Pilots who crash head-on into the WTC; soldiers who perform a dance of death under bomb showers; refugees who choose to starve by burning the only available food, the heaps of sky dropped 'Satanic' biscuits — they all seem to be out of our common reality. With fear of death and fear of pain unplugged, they are in a sense invulnerable and invincible. They may die, but there is no way to deter them by inflicting fear on them. Their capacity to reconsider their destructive and self-destructive goals is that of cruise missiles. To fight terrorism and fundamentalism, to weaken its base and to minimise its potential, we have only one effective weapon: civilisation. Bombs and missiles do not help to isolate fundamentalists, as the wide support for the Taliban shows. But strengthening and sharing of civilisation's values and achievements does. The values and achievements of civilisation are not accidental or contingent, a luxury in good times, but existential, indispensable, at the core of our life and cannot be separated from it. There is no point in saving our lives beyond civilisation, because there is no use in surviving without it, unless you are of the Taliban frame of mind.

Here lies the basic problem of trying to cure destruction and murder of innocent people with more of the same. Operating beyond civilisation, militarily or other wise, has its price and it should be considered with utmost care. Giving human rights a break in times of war, administering them in lower dose to the economy-class travellers of the world, switching ethical values on and off as it suits convenience — these patterns of world politics seem to gain more and more respectability, even in the economy-class.

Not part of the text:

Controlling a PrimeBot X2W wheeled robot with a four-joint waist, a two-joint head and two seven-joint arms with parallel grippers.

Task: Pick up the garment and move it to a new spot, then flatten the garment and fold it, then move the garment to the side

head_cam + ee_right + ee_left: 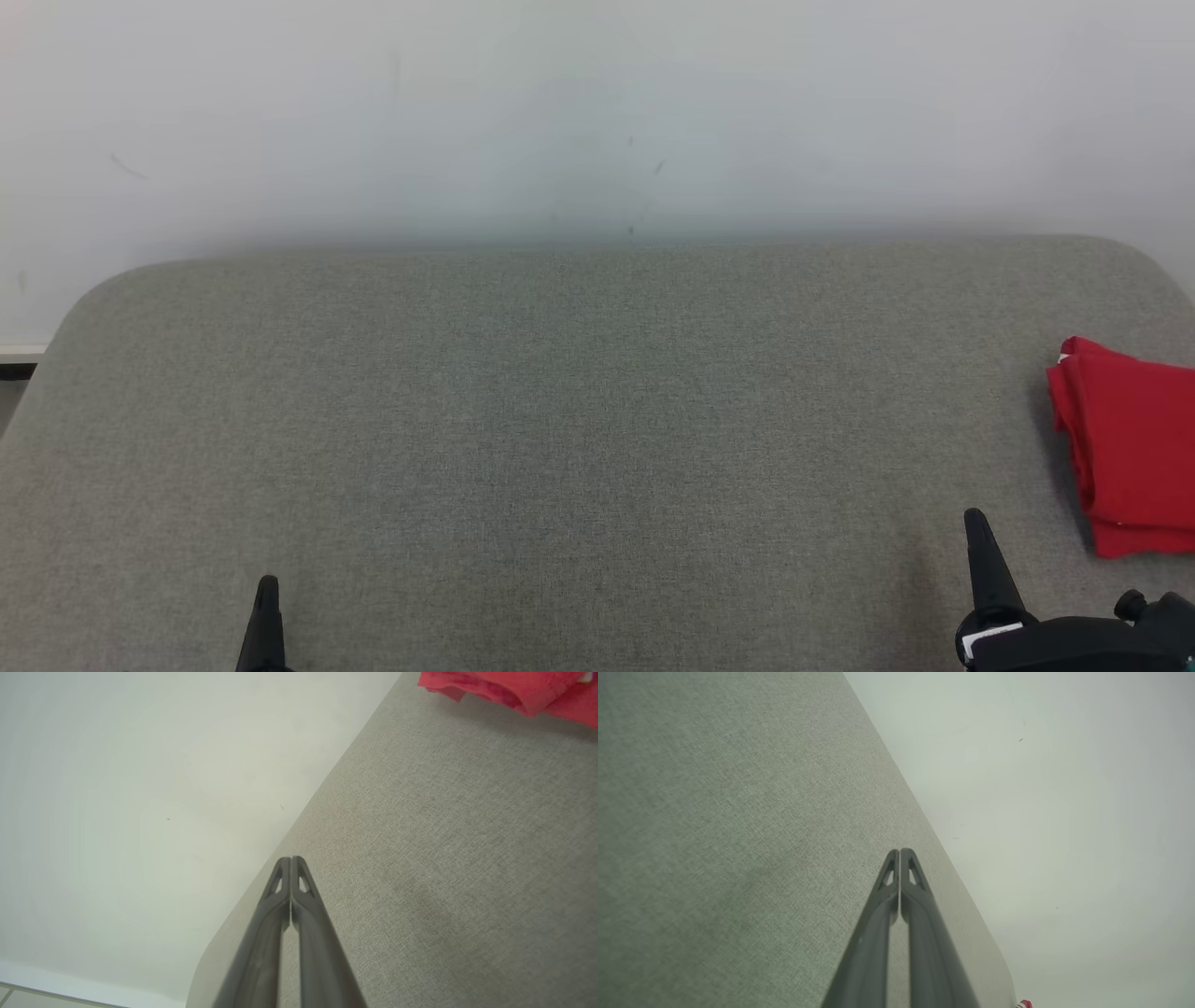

Accepting them places us centuries back and far behind the Enlightenment, which propagated liberty, equality and fraternity. Rationalists have over the centuries and under different nomenclatures given lead to the struggle for civilisation. Throughout history, rationalists have taken the side of reason, progress, knowledge, freedom, beauty and compassion. As part of avant-garde of civilization, they have paved the way for a better world to come. For historical reasons the rationalist commitment to beauty and personal freedom as the capacity to enjoy life has at times not been as outspoken and determined as the commitment, for example, to science. Its special importance, however, can be seen in the mirror of the Taliban's ban and furious destruction of human (especially female) beauty, music, art and celebration.

I would like to end these reflections, calling upon everybody, who wishes to strengthen the rationalist voice in these times of aggression and confusion, to actually make up his or her mind to do so. The time for rationalist thought is now.